• Assignment:
Reproduce the data, keeping every word exactly as it is.

====================

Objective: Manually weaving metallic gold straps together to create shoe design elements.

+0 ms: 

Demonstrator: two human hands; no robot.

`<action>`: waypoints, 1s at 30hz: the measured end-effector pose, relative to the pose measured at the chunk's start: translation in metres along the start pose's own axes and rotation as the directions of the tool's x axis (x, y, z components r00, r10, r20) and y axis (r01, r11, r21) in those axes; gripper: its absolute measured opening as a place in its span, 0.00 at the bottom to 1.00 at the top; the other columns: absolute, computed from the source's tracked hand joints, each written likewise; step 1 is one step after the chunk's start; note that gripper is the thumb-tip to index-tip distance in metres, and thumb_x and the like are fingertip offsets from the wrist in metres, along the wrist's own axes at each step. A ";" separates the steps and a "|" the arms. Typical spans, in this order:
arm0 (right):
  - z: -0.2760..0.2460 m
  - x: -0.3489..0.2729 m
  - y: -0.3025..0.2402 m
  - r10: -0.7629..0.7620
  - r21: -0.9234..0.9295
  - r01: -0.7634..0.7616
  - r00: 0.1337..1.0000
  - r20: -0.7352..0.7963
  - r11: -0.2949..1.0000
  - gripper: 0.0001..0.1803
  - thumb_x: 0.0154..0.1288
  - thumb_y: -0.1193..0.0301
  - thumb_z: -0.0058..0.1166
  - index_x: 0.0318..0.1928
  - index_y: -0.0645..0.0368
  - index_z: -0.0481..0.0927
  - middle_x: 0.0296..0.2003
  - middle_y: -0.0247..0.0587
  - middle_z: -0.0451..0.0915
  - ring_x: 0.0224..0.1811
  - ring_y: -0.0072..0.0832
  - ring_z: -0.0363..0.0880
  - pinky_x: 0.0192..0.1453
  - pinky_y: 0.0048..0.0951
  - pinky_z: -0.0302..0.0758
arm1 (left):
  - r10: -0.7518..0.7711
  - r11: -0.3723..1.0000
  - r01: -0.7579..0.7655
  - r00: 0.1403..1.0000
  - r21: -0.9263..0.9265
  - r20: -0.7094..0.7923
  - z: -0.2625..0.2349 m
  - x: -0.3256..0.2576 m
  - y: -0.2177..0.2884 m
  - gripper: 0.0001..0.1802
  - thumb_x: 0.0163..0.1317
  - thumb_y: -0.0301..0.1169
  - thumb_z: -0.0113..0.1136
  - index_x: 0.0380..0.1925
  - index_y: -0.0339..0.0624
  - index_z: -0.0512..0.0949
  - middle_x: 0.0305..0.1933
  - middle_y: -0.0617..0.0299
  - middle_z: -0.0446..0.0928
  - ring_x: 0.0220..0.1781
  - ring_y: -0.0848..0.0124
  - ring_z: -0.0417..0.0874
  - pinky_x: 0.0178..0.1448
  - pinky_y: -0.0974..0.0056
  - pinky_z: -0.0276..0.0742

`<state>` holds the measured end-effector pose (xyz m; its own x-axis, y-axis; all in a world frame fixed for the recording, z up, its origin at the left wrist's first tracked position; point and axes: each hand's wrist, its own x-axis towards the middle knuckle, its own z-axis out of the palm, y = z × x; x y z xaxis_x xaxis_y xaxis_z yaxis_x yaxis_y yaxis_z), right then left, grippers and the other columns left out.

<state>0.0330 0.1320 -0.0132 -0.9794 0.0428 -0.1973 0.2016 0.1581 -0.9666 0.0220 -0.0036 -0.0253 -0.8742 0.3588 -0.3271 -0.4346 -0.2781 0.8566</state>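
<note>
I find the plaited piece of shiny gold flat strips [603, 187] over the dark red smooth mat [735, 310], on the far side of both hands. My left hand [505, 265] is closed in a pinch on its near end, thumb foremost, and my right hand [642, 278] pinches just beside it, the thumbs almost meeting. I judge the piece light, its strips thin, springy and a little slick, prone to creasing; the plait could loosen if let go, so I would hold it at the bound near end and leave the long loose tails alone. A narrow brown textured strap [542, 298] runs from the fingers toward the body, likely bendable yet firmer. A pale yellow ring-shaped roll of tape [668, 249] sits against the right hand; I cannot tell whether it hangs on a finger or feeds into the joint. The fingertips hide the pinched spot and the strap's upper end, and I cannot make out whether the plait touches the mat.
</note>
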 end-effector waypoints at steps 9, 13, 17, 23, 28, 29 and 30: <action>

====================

• Task answer:
Objective: Manually weaving metallic gold straps together to create shoe design elements.

+0 ms: 

Demonstrator: two human hands; no robot.

`<action>`: waypoints, 1s at 30hz: the measured end-effector pose, relative to the pose measured at the chunk's start: translation in metres along the start pose's own axes and rotation as the directions of the tool's x axis (x, y, z components r00, r10, r20) and y axis (r01, r11, r21) in those axes; gripper: its absolute measured opening as a place in its span, 0.00 at the bottom to 1.00 at the top; the other columns: absolute, computed from the source's tracked hand joints, each written likewise; step 1 is one step after the chunk's start; note that gripper is the thumb-tip to index-tip distance in metres, and thumb_x and the like are fingertip offsets from the wrist in metres, along the wrist's own axes at each step. A ";" separates the steps and a "|" the arms. Typical spans, in this order:
arm0 (right):
  - z: -0.2760..0.2460 m
  - x: -0.3489..0.2729 m
  - y: -0.3025..0.2402 m
  - r10: -0.7629..0.7620
  - r21: -0.9234..0.9295
  - r01: -0.7634..0.7616
  - r00: 0.1337..1.0000
  - r20: -0.7352..0.7963
  - r11: -0.2949..1.0000
  - gripper: 0.0001..0.1803
  - thumb_x: 0.0154..0.1288
  - thumb_y: -0.1193..0.0301
  - thumb_z: -0.0058..0.1166
  - index_x: 0.0318..0.1928
  - index_y: -0.0645..0.0368
  - index_z: -0.0481..0.0927
  - middle_x: 0.0296..0.2003
  - middle_y: -0.0247..0.0587
  - middle_z: -0.0451..0.0915
  - ring_x: 0.0224..0.1811
  - ring_y: -0.0072..0.0832
  - ring_z: -0.0363..0.0880
  - pinky_x: 0.0192..0.1453
  - pinky_y: 0.0048..0.0951
  - pinky_z: -0.0302..0.0758
arm1 (left):
  - r10: -0.7518..0.7711
  - r11: -0.3723..1.0000
  - r01: -0.7579..0.7655
  - r00: 0.1403..1.0000
  - r21: -0.9263..0.9265
  - r20: -0.7094..0.7923
  - z: -0.2625..0.2349 m
  - x: -0.3256..0.2576 m
  - y: -0.2177..0.2884 m
  - gripper: 0.0001..0.1802
  - thumb_x: 0.0163..0.1317
  - thumb_y: -0.0301..0.1169
  - thumb_z: -0.0113..0.1136
  - index_x: 0.0380..0.1925
  - index_y: -0.0339..0.0624
  - index_z: -0.0512..0.0949
  - middle_x: 0.0305..0.1933
  - middle_y: -0.0617..0.0299
  - middle_z: -0.0446..0.0928
  - ring_x: 0.0220..0.1781
  - ring_y: -0.0848..0.0124
  - ring_z: -0.0417..0.0874
  - pinky_x: 0.0178..0.1448
  - pinky_y: -0.0974..0.0056
  - pinky_z: -0.0276..0.0742

`<state>` holds the measured end-effector pose (xyz m; its own x-axis, y-axis; all in a world frame fixed for the recording, z up, its origin at the left wrist's first tracked position; point and axes: each hand's wrist, its own x-axis towards the middle knuckle, its own z-axis out of the palm, y = z × x; x y z xaxis_x xaxis_y xaxis_z yaxis_x yaxis_y yaxis_z), right then left, grippers and the other columns left out.

<state>0.0330 0.1320 -0.0132 -0.9794 0.0428 -0.1973 0.2016 0.1581 -0.9666 0.0220 -0.0036 -0.0253 -0.8742 0.3588 -0.3271 -0.4346 -0.2781 0.8566</state>
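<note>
I find the plaited piece of shiny gold flat strips [603, 187] over the dark red smooth mat [735, 310], on the far side of both hands. My left hand [505, 265] is closed in a pinch on its near end, thumb foremost, and my right hand [642, 278] pinches just beside it, the thumbs almost meeting. I judge the piece light, its strips thin, springy and a little slick, prone to creasing; the plait could loosen if let go, so I would hold it at the bound near end and leave the long loose tails alone. A narrow brown textured strap [542, 298] runs from the fingers toward the body, likely bendable yet firmer. A pale yellow ring-shaped roll of tape [668, 249] sits against the right hand; I cannot tell whether it hangs on a finger or feeds into the joint. The fingertips hide the pinched spot and the strap's upper end, and I cannot make out whether the plait touches the mat.
</note>
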 end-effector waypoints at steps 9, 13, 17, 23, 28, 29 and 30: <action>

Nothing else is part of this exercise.